YOUR INSTRUCTIONS>
Your task is to reproduce, verbatim and without pictures, the lines from the opening of the listing through the line containing "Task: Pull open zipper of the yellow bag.".
━━━ STORED DATA ━━━
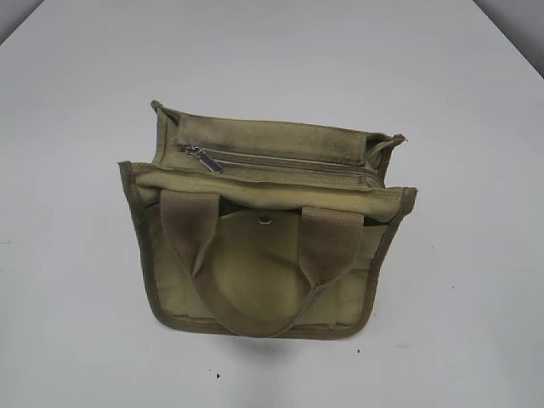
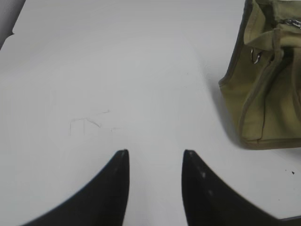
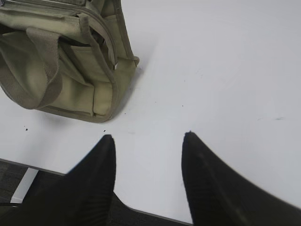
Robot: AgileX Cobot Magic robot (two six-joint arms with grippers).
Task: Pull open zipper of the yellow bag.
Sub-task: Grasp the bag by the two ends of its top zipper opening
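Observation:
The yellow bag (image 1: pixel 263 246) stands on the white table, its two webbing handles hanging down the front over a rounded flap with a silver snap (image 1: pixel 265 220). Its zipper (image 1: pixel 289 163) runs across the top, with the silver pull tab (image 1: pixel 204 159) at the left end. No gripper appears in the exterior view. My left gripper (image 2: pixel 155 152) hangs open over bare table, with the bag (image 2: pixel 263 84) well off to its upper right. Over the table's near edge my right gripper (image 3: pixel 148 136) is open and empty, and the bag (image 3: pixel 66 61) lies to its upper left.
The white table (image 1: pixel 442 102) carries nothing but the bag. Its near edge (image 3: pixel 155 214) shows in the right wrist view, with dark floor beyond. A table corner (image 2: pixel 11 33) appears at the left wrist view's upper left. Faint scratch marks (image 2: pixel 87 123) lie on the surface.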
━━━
OUTPUT FOR THIS TASK>
Robot: AgileX Cobot Magic robot (two six-joint arms with grippers).
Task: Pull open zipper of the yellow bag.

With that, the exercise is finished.